In fact, the Pakistani Army’s Inter-Services Intelligence Directorate (ISI) helped to create the Taliban in the mid-1990s. When the Soviets were trying to conquer Afghanistan in the 1980s, the ISI trained Mullah Omar, the future founder of the Taliban. After the Soviets retreated from Afghanistan, the country fell into a multi-sided civil war between warlords. Mullah Omar was one of them. The Pakistani Army provided military and logistical support for his 1996 drive on Kabul that gave the Taliban control of most of the country. The Pakistanis finally provided military and economic aid that cemented Taliban control of Afghanistan.

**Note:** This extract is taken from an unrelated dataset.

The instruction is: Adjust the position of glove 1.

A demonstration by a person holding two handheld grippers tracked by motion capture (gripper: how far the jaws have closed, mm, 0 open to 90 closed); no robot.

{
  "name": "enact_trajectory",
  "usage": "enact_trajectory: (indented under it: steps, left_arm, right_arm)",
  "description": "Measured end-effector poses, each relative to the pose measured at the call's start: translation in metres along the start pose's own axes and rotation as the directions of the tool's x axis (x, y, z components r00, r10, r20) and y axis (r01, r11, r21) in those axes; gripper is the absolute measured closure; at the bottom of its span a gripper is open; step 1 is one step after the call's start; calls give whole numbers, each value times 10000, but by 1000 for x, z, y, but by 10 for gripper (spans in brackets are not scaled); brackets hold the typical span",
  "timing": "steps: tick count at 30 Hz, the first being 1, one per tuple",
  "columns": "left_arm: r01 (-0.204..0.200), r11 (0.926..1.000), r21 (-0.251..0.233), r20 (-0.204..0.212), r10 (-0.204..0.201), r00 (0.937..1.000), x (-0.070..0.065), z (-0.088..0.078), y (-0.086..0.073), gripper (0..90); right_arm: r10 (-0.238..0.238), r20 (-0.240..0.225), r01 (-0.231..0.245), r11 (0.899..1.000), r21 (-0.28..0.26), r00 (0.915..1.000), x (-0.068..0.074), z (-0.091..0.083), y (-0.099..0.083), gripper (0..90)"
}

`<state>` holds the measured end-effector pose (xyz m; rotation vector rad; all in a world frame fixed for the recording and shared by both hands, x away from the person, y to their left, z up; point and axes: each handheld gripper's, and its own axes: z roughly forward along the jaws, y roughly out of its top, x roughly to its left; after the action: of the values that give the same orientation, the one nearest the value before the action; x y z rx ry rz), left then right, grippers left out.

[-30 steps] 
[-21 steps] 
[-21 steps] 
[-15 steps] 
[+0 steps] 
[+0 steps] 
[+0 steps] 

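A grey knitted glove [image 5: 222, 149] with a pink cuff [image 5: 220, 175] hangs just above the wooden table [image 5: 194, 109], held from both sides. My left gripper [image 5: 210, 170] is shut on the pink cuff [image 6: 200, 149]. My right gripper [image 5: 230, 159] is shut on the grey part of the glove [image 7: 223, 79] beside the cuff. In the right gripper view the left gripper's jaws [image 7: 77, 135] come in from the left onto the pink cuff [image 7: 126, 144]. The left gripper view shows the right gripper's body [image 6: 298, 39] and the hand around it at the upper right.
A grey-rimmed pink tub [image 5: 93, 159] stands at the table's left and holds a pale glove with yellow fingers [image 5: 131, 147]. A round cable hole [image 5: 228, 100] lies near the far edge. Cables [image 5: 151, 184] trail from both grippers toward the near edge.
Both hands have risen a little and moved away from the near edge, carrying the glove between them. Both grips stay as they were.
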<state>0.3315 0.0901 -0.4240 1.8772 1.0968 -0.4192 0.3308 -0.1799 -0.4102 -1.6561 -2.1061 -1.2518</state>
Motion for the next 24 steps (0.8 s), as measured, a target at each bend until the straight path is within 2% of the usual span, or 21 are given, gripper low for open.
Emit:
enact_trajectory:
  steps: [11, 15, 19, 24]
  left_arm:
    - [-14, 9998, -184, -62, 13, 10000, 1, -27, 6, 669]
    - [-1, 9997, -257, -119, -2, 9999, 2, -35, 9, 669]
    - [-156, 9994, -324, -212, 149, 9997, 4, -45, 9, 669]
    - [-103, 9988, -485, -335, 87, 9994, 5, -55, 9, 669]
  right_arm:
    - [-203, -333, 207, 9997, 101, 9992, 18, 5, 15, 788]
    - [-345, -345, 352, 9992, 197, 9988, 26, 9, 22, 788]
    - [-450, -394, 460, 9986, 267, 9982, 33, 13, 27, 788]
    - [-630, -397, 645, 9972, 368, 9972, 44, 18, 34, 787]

Then came the Taliban hosting and training of Al Qaeda. This led to Al Qaeda’s many terrorist attacks, including those on the U.S. on September 11, 2001. What followed was the Afghanistan War, which chased the Taliban out of Afghanistan.

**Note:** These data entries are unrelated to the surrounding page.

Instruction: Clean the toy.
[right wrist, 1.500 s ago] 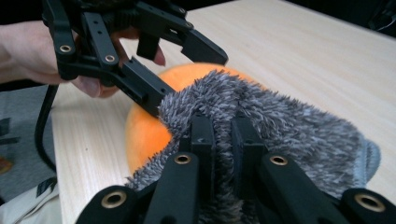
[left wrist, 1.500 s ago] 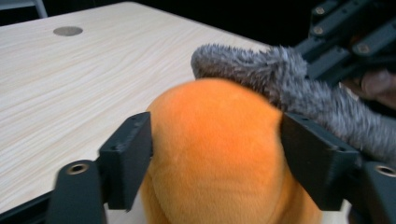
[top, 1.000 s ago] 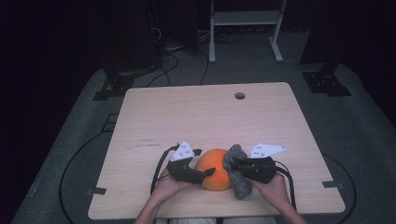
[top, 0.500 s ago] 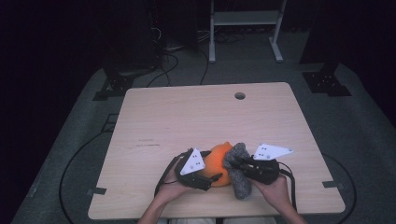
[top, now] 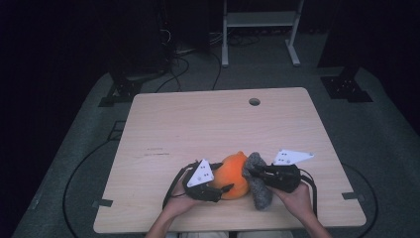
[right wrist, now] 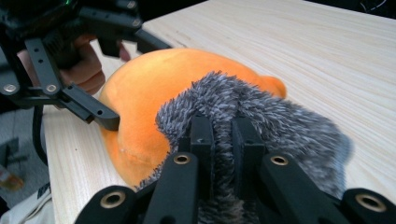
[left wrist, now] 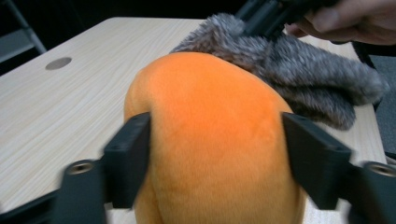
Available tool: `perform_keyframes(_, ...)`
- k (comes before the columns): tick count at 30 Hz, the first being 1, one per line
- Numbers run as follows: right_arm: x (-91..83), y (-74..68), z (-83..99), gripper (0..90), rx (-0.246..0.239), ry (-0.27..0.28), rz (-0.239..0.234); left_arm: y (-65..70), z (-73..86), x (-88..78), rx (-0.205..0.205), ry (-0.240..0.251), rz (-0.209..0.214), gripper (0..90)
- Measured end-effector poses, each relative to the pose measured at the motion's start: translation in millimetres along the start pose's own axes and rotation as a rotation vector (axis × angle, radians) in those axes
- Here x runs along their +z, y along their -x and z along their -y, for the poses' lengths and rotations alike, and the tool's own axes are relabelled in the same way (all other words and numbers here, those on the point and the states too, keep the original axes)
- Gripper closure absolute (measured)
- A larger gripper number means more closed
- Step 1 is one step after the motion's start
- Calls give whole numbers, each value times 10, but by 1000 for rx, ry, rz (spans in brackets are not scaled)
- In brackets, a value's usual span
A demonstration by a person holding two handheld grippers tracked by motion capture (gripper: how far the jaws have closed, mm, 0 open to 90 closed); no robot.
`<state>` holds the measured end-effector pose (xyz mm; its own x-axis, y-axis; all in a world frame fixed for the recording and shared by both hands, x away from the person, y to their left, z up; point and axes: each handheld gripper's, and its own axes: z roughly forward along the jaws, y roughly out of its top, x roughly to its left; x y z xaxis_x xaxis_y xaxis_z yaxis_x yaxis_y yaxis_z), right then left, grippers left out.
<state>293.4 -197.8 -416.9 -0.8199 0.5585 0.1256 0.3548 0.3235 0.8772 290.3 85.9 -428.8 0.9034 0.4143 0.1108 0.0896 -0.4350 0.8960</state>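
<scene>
Dim room: pale wooden worktop (top: 198, 129) with round cable hole (top: 254, 101), grey carpeted floor (top: 386, 134), white metal-legged rack (top: 260, 25) behind, black cables (top: 183, 64) on floor.

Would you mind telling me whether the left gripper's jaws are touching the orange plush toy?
Touching. In the left gripper view, the left gripper straddles the orange plush toy, both black jaws pressed against its sides with no gap showing.

Right tongs (right wrist: 223, 140) pinch a fold of grey furry fabric (right wrist: 280, 126) lying against an orange plush toy (right wrist: 140, 112) on the wooden table (right wrist: 303, 42); left tongs (right wrist: 112, 79) straddle the toy.
</scene>
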Motion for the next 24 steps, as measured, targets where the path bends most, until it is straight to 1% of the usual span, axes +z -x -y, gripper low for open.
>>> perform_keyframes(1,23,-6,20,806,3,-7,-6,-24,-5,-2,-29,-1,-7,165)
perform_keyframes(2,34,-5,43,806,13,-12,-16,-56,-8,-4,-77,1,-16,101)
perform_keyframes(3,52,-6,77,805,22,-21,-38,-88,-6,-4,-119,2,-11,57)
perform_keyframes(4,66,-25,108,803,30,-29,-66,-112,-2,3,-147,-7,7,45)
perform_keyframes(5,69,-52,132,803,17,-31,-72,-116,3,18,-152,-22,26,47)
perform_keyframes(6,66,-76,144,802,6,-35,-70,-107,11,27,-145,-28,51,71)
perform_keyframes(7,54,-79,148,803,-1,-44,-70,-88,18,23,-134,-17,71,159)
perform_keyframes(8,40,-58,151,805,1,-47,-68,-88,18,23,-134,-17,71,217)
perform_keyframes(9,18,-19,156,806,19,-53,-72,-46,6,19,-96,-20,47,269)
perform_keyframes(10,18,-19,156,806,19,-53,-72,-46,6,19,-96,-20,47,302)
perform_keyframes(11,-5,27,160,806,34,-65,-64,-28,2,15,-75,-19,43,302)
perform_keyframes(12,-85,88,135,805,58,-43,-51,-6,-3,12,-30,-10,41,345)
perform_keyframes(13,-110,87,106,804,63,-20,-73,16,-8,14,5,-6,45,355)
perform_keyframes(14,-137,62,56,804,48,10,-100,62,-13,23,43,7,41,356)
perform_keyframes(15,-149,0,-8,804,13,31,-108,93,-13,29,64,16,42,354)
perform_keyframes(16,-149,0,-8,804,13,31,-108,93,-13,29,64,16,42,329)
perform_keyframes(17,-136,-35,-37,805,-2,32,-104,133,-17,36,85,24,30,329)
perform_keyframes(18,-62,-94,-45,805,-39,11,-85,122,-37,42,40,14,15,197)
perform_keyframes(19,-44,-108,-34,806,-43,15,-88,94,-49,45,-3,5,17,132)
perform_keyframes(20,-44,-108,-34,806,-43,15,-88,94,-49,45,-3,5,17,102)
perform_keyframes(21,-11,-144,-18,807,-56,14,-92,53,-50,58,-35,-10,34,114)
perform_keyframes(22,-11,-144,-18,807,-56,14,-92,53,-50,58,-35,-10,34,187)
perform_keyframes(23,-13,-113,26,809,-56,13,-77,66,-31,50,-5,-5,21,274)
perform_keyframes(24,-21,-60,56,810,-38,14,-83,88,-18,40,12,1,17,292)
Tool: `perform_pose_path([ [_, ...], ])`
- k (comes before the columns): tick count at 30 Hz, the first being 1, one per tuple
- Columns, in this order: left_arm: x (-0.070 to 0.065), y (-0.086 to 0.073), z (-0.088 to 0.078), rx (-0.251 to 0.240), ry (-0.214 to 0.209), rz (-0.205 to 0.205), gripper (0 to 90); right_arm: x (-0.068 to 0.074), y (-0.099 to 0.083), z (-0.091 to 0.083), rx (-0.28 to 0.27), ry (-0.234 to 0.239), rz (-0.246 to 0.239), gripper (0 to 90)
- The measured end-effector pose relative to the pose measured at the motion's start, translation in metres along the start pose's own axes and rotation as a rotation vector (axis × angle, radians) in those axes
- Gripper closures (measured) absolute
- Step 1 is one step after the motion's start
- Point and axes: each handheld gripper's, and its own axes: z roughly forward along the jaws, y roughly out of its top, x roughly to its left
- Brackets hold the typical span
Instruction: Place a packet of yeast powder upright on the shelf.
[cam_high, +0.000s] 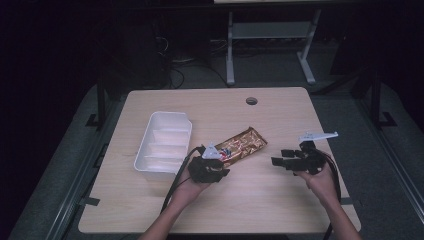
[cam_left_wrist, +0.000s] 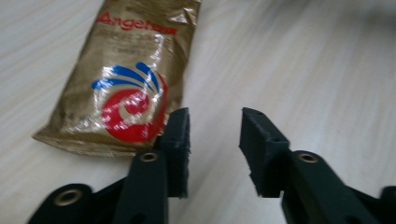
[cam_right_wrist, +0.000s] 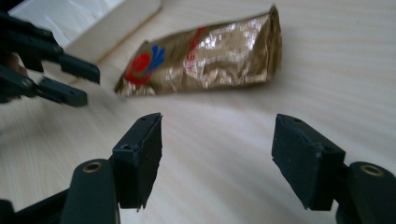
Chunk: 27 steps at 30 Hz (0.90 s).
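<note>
A crinkled gold foil packet (cam_high: 242, 145) with red and blue print lies flat on the wooden table (cam_high: 250, 200), near its middle. My left gripper (cam_high: 224, 162) sits at the packet's near-left end. In the left gripper view the packet (cam_left_wrist: 126, 79) lies just left of and beyond the jaws, and the left gripper (cam_left_wrist: 215, 126) has a narrow gap with only bare table in it. My right gripper (cam_high: 279, 156) hovers to the packet's right, jaws wide apart and empty. The right gripper view has the right gripper (cam_right_wrist: 217, 135) short of the packet (cam_right_wrist: 210, 56), and the left gripper (cam_right_wrist: 91, 86) at the left.
A white divided tray (cam_high: 165, 145) stands left of the packet, close to the left hand; its wall (cam_right_wrist: 116, 18) is behind the packet in the right gripper view. A round cable hole (cam_high: 251, 100) sits near the table's far edge. A metal frame stands on the floor beyond.
</note>
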Motion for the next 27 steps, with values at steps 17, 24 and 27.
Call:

Both Iran and Pakistan have provided sanctuaries, weapons, and financial and logistical support to the Taliban in their exile from Afghanistan. Yet, the U.S. and its NATO allies have never allowed themselves to cross the borders into Pakistan and Iran to finally destroy the Taliban enemy. This was the cause of Afghanistan’s “endless war.” The Biden administration is touting their unilateral withdrawal from Afghanistan as ending that endless war. However, that is a delusion. There has been no change that would keep the jiihadis from using Afghanistan as a base camp from which to launch attacks on the West, particularly on the American homeland.

How to Stop Endless Wars

The problem with the “forever wars” is not that we choose to fight them. The problem is not that we attempt “nation building.” The real problem is a “forever war” is synonymous with “limited war.” In a “limited war,” the rules of engagement we impose on ourselves limit where U.S. forces can strike the enemy. The enemy is allowed sanctuaries to which he can retreat to escape the danger of annihilation. Then, so long as the enemy does not overexpose himself outside his sanctuary, he can extend the war for as long as he wants.

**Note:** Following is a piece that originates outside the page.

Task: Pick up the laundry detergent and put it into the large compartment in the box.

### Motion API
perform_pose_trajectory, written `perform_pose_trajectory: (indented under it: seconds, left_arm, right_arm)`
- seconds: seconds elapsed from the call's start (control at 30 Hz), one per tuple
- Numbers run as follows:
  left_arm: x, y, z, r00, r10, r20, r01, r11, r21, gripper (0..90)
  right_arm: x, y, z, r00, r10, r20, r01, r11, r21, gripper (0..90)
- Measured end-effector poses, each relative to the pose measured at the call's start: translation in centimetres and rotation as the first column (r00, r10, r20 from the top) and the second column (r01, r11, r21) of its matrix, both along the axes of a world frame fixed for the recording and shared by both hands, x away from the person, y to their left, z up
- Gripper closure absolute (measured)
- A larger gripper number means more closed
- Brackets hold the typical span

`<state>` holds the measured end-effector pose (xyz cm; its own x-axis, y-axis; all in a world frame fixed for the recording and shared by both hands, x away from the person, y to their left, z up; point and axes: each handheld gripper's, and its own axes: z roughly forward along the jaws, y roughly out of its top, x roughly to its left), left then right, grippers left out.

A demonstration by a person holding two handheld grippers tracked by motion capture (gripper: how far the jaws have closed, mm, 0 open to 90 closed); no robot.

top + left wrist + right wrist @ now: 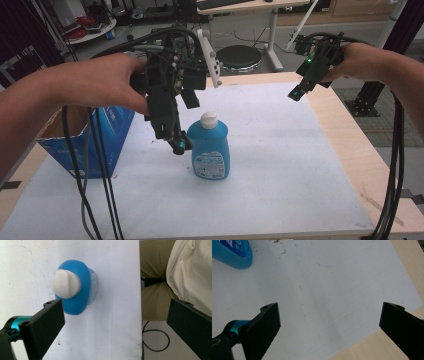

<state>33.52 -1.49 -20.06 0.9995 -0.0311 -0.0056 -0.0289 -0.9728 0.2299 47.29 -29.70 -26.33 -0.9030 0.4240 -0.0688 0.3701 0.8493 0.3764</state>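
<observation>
A blue bottle (210, 150) with a white cap (209, 119) stands upright on the white sheet (270, 150), near the middle. My left gripper (184, 122) hangs pointing down just left of the bottle, its jaws wide open and one jaw beside the bottle's shoulder. In the left gripper view the bottle (78, 293) and its cap (66, 283) lie beyond the left jaw, and nothing sits between the jaws of the left gripper (115, 320). My right gripper (300, 75) is held high at the back right, open and empty. The right gripper (329, 322) looks down on bare sheet, with the bottle (233, 252) at top left.
An open blue cardboard box (87, 142) stands at the sheet's left edge. Wooden table (350, 145) borders the sheet on the right. Cables trail down from both hands. A person's beige trousers (155, 290) lie past the sheet's near edge.
</observation>
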Motion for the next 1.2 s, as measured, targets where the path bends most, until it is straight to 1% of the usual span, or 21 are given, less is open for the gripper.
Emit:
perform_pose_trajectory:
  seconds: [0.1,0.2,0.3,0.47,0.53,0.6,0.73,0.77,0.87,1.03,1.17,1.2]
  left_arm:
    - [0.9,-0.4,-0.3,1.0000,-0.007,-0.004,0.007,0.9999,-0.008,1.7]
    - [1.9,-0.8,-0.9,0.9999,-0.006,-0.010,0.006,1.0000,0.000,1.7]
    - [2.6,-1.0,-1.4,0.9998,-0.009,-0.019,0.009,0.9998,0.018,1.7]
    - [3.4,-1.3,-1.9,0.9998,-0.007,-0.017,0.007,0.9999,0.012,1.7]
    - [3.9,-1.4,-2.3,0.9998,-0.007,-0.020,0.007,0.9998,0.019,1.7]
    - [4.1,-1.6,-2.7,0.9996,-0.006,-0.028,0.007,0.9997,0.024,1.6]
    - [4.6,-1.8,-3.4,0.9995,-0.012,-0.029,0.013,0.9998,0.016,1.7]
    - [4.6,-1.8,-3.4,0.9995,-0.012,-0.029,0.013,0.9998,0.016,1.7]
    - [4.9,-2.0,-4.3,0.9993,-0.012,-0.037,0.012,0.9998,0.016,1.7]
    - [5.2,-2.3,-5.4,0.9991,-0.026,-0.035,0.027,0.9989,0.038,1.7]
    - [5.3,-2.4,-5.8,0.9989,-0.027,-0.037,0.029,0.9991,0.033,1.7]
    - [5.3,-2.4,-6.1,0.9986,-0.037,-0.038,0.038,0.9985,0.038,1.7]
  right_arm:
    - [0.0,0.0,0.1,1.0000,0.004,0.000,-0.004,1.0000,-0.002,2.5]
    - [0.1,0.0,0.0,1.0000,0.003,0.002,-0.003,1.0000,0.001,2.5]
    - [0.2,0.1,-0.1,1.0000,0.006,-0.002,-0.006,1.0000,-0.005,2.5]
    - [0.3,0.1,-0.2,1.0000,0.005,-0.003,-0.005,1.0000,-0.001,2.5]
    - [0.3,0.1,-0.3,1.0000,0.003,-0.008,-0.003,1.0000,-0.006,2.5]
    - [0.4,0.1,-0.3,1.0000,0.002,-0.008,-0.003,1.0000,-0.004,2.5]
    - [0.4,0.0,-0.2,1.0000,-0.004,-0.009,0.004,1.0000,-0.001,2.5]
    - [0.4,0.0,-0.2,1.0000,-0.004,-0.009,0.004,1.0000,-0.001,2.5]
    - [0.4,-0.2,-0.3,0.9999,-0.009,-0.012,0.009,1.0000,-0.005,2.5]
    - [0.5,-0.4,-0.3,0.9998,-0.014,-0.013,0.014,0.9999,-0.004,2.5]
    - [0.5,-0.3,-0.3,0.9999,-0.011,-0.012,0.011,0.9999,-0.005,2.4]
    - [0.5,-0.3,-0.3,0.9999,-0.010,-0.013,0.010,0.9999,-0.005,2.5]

The solution to not getting bogged down in “forever wars” should now be glaringly obvious. If eliminating a threat to the U.S. is important enough to go to war, then we cannot grant our foes any sanctuary whatsoever. If we engage an enemy force and it retreats across a national border, then we must follow and fight it until our enemies are eiither dead or captured.

Consider the case of an alternative Afghan war in which we granted no santuary to the Taliban. Suppose we are fighting a Taliban force and it crosses the border into Pakistan. In this alternative reality, U.S. forces would cross the border hot on the heels of the Taliban. The Pakistani government might warn us that unless we withdraw back into Afghanistan, they will go to war with us. Since they are supporting the Taliban, they are just as great a threat to us as the Taliban. Our reply should be that unless they stop protecting and sustaining the Taliban, we will destroy their capability to wage war. The alternative would be to withdraw and endure years and years of unending war.

In all of the “forever wars” in which we have engaged, the U.S. armed forces won almost every battle. Yet we still lost because of the decisions of politicians. In this one matter of granting enemy forces sanctuaries, the politicians should be removed from the question as a matter of policy, and the generals put in charge. Should this not be acceptable, then do not go to war in the first place. Accept all the deaths of our fellow citizens from attacks on our homeland by jihadis.